I understand that the BH adjustment must lose some true positive discoveries in its aims to bring the false positive rate to the advertised 5%, as well as the inverse dependence of the number of true positives lost with the overall number of comparisons made for large n. As such, I sought to emulate the DEseq2 method of setting the cutoff CPM value used for filtering so as to maximize the number of results with FDR<=0.05. I accomplished this with some ugly but effective 'for' loops, iterating through a range of cutoff CPM values and tracking the number of FDR<=0.05 results for each. When I did this around the range of cutoff CPM values suggested in the edgeR documentation (the recommendation being to filter out genes with less than 10-15 counts per sample, which for my samples corresponds to 0.7-1.1 CPM), I achieved the following results:
I repeated this using a broader range of CPM values (my computer was not pleased to say the least), and was able to find that at Cutoff CPM = 18 I can get ~35 DE gene with FDR<=0.05. I am worried, however, that this cutoff CPM is too high and I may be missing out on some lowly, but differentially, expressed genes (I have biological reasons to believe this after examining these results, also)
In my research on finding appropriate filtering parameters in RNAseq analysis, I stumbled upon this paper on independent hypothesis weighting (IHW): https://www.nature.com/articles/nmeth.3885#MOESM282 . Considering the BH adjustment to possibly be incompatible with my data (if so, why?) I re-did my analysis with the IHW method as detailed in this paper. With no prior filtering I found 95 DE genes with adjusted p value <= 0.05, but I was unsure if filtering was necessary or not before such an IHW analysis (my logic was that the hypothesis weighting would filter out lowly expressed samples as needed).
I now feel as though I may be seeking a method that gives me the results that I want rather than using a predetermined, robust method, which I know to be a dangerous statistical practice (though this being my first such analysis makes this feel at least partially inevitable).

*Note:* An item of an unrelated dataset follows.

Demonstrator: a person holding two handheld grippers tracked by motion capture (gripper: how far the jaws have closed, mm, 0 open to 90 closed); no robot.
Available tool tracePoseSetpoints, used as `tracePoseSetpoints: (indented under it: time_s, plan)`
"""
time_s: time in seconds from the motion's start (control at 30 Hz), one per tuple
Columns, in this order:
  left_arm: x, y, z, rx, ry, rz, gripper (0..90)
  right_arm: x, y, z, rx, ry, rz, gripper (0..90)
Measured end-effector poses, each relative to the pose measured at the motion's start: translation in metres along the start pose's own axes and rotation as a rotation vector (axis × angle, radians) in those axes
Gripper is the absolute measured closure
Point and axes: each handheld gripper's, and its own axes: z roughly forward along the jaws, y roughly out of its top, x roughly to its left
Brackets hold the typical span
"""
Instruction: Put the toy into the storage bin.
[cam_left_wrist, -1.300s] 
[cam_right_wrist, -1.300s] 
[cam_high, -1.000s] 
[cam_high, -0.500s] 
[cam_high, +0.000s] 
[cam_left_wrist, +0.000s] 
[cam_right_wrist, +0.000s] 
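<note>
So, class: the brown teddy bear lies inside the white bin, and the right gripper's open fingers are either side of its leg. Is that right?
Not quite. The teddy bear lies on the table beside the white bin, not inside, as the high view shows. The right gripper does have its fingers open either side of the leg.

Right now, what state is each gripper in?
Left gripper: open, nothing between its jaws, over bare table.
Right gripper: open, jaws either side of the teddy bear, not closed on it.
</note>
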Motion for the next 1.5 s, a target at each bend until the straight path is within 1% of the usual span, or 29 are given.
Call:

That said, why is the number of FDR<=0.05 genes so significantly less than the p-value histogram would suggest? Is this simply the nature of high-throughput/multiple-comparison testing and I am misunderstanding the math behind it? Or am I doing something wrong in my analysis?
If anybody could help me better understand this process or point me in the direction of papers, books, or any other resources to help my understanding I would be greatly appreciative!